Seventy- Nine.

7.6K 398 19
                                    

Celeste

Obrazy migały mi niczym kadry beznadziejnego melodramatu. Will wygrywał, a kiedy miał już przypieczętować, to, że dopłynął jako pierwszy, poślizgnął się. Wrzaski i odgłosy wiwatów, nie były w stanie stłumić dźwięk jaki nastąpił po tym, jak uderzył głową o podest. Zamarłam, zresztą jak cała sala. Przeciwnicy bruneta, po skończonym wyścigu, rzucili się z powrotem do wody i wyciągnęli go na powierzchnię.

Do chłopaka podbiegła pomoc medyczna, a ja przestałam tłumic emocje i zaczęłam płakać. Łzy ulatywały ze mnie, widząc całe zajście. W tym momencie nie obchodziło mnie czy ktoś się zajarzy czy nie. Najważniejszy dla mnie było ON. Chloe wyglądała jakby doznała szoku, a po chwili przedzierała się w kierunku brata.

- Proszą Państwa, jak widzimy, nie doszło do tragedii. William Holt zostanie przewieziony na obserwację. Jednak nie mogę pominąć faktu, że tym nieszczęsnym wypadkiem odebrał sobie zwycięstwo. Nowym mistrzem zostaje Alex Panama. Gratulujemy- komentował speaker, choć nie tak jak jeszcze kilkanaście minut temu z entuzjazmem.

Głosy zlewały się w jedno, kiedy biegłam za Chloe.

---

Koniecznością było, żebyśmy same dostały się do najbliższego szpitala. Tak więc, zrobiłyśmy. Ojciec Chloe zabrał nas tam najszybciej jak się dało. Po drodze jak wypadało zadzwonił do byłej żony.

Dopadliśmy do pielęgniarki, która po ówczesnym zachowaniu zgodnym z protokołem szpitala, czyli sprawdzeniem, czy jesteśmy z rodziny, zaprowadziła nas do sali, gdzie badania przechodził Will.

- Dziękujmy, Pani bardzo- rzekł ojciec mojej przyjaciółki.

Will przebrany w swoje zwykłe, jak mniemam, ubrania siedział na łóżku szpitalnym. Lekarz latarką świecił mu po oczach i dotykał jego głowy. Przy tym zadawał profesjonalnie pytania. Brunet na głowie miał bandaż.

Zacisnęło mi się serce. Dokładnie, jakby to mi stało się coś takiego.
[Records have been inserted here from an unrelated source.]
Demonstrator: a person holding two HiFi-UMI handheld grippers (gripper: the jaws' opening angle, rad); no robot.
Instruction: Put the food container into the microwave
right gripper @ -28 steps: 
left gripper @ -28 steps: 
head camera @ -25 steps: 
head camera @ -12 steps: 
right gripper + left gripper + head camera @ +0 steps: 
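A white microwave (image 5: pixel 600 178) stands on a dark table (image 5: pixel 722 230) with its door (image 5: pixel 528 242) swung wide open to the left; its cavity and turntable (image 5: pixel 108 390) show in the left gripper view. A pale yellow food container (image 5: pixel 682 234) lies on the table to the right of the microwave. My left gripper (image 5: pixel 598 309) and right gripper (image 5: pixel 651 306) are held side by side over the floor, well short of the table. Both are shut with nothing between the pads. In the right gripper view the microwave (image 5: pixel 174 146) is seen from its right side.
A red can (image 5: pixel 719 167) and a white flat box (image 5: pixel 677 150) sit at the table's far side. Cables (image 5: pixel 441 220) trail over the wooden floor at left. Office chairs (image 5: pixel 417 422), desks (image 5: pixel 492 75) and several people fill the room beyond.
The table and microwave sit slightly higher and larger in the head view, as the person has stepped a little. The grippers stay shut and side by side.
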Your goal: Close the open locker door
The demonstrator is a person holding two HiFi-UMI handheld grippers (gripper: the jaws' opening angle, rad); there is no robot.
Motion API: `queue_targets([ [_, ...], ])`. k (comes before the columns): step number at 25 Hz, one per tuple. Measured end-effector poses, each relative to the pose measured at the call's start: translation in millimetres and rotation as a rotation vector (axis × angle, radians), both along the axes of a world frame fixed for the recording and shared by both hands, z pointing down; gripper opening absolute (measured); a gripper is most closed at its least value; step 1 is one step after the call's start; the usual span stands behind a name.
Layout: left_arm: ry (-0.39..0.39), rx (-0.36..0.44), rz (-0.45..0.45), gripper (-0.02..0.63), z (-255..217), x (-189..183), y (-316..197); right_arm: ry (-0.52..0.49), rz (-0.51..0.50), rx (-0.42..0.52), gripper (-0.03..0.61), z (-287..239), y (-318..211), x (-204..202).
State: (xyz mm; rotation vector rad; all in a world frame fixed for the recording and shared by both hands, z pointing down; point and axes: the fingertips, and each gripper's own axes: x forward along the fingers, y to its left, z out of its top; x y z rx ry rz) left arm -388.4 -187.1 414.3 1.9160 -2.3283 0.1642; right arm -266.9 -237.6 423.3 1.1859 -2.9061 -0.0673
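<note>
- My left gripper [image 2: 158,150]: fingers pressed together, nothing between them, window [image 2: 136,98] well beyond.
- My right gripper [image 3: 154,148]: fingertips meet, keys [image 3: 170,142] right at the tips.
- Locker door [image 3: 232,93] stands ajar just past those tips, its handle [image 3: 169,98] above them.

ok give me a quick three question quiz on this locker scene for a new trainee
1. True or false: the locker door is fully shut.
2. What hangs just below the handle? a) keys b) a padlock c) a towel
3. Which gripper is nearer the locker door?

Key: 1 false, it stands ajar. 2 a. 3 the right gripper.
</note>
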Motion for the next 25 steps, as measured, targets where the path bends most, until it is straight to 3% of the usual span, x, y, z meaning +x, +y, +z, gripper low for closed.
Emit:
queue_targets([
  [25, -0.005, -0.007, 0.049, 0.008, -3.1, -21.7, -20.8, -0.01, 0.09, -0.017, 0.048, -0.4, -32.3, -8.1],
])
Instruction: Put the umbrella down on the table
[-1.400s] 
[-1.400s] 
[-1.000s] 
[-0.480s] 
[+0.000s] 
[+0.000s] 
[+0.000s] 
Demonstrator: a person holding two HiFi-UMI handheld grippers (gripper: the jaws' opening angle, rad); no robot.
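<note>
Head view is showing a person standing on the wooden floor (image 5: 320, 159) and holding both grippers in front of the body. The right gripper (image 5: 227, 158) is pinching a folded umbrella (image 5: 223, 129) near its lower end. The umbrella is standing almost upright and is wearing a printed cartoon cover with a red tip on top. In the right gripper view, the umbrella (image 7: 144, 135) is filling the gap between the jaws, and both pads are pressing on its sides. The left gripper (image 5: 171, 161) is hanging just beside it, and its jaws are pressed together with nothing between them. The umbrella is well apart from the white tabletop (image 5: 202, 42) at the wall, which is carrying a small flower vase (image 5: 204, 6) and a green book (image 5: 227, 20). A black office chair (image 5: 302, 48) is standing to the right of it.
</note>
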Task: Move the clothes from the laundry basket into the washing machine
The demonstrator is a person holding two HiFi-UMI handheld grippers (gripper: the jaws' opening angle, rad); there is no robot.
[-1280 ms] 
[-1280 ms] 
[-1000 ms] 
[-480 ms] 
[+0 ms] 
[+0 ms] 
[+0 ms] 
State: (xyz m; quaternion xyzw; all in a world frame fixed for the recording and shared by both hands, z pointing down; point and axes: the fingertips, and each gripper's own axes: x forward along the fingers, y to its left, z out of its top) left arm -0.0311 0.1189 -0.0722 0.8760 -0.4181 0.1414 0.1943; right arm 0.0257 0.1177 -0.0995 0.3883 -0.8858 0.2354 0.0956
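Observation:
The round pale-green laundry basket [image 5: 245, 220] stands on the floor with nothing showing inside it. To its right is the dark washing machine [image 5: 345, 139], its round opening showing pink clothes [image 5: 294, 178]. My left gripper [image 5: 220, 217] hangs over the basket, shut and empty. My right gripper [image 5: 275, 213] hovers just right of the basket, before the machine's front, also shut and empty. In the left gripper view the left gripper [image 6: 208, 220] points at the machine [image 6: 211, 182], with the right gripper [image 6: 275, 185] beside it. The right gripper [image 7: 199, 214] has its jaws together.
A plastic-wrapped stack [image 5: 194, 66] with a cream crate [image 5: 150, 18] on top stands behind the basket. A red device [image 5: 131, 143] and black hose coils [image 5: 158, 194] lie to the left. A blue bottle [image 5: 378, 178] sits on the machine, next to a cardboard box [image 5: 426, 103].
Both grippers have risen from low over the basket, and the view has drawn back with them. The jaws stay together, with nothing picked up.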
- Doktorze- przywitał się ojciec Willa- Co z nim? Co z moim synem?

- Miał szczęście. Mogło się skończyć to o wiele gorzej, ale ma jedynie kilka siniaków i lekki wstrząs. Wydaje mi się, że odpoczynek i kilka tabletek przeciwbólowych powinny załatwić sprawę.
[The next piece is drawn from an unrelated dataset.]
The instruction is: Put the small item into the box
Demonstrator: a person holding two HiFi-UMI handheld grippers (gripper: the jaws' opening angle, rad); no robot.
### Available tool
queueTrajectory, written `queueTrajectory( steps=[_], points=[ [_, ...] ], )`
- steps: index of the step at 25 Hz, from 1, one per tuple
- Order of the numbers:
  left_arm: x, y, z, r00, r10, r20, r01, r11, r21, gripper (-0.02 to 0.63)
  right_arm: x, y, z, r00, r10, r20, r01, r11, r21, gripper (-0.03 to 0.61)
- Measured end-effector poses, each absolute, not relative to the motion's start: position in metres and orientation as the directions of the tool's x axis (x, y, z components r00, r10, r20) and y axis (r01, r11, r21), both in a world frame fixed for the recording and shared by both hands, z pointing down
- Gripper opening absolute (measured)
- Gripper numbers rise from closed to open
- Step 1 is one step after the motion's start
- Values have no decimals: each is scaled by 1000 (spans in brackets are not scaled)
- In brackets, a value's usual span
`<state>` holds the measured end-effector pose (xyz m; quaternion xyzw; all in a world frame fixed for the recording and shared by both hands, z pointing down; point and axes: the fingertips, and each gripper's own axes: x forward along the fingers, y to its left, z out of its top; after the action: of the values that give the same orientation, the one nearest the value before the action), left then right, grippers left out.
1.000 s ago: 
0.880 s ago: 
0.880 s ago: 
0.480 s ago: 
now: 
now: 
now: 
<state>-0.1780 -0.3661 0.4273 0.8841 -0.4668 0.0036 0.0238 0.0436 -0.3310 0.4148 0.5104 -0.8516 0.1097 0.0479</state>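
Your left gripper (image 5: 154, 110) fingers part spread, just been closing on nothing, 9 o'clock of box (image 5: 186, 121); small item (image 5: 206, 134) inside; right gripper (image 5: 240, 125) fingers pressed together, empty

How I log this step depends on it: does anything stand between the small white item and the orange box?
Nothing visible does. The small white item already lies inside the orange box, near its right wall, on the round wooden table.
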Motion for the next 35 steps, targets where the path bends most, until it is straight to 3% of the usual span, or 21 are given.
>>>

Mężczyzna odetchnął z ulgi. Tak samo jak Chloe. Patrzyła z troską na brata. Miałam nadzieję, że ślady po łzach wyschły i nie będę musiała się tłumaczyć, dlaczego płakałam przez chłopaka, którego rzekomo nie lubię. Właśnie, rzekomo. Któż mógł wiedzieć, że jest całkowicie odwrotnie.

- Myślę, że jeszcze dzisiaj go wypiszemy, ale pod warunkiem, że będzie się oszczędzał- lekarz spojrzał na chłopaka, który z uśmiechem potaknął.
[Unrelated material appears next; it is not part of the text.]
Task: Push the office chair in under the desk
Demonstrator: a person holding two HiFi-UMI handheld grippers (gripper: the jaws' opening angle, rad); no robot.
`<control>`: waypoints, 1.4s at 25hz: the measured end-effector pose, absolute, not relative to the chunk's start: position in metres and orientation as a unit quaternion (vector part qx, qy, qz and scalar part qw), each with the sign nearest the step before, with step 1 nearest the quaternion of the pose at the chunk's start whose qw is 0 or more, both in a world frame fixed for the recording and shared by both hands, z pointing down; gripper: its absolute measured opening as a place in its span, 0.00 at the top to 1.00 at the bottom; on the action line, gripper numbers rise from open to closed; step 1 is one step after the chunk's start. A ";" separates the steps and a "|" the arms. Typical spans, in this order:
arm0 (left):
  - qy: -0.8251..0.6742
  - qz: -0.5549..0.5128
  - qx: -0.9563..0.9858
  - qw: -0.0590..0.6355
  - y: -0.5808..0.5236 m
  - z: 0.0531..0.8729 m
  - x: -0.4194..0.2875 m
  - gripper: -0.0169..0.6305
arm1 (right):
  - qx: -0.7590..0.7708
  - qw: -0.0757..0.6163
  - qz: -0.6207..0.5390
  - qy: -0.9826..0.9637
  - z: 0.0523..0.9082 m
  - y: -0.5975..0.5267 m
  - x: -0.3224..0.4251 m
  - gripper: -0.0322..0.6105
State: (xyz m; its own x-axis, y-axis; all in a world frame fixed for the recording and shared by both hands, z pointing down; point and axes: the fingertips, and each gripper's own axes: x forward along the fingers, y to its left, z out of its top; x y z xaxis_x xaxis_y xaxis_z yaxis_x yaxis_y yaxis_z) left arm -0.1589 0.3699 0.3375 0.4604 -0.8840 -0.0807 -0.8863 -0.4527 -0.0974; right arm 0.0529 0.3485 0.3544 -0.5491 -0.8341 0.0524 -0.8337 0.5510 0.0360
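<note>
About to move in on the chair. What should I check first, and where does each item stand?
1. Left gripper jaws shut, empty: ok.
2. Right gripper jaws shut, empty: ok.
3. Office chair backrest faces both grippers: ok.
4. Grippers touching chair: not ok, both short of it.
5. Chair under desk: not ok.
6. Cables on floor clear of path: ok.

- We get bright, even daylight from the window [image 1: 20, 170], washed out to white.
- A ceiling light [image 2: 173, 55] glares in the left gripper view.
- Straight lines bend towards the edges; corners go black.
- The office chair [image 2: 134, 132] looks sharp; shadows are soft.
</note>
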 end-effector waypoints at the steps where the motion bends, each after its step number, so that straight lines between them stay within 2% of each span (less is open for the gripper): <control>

Stałam za Chloe i jej ojcem. Patrzyłam bezwstydnie na bruneta, lecz on również na mnie patrzył nie kryjąc tego. Tak bardzo się o niego martwiłam, że zapomniałam o całym ukrywaniu się. Odetchnęłam spokojem, kiedy patrzył na mnie jak ON sam. Jak mój "stary" Will Holt.

- Teraz chłopak musi odpocząć- zarządził doktor- Później będziecie mogli do niego zajrzeć.

- Oczywiście. Chodźcie dziewczęta, przyniesiemy mu coś na przebranie czystego- wyprowadził nas z pokoju.

Szłam z tyłu przy Chlo.

- Nigdy wcześniej nie widziałam cię w takim stanie- przyznałam obejmując ją- Wyglądałaś jakbyś miała się rozsypać na kawałki, a później wyrwałaś do przodu, że drużyna biegowa nie pogardziłaby takiej zawodniczki.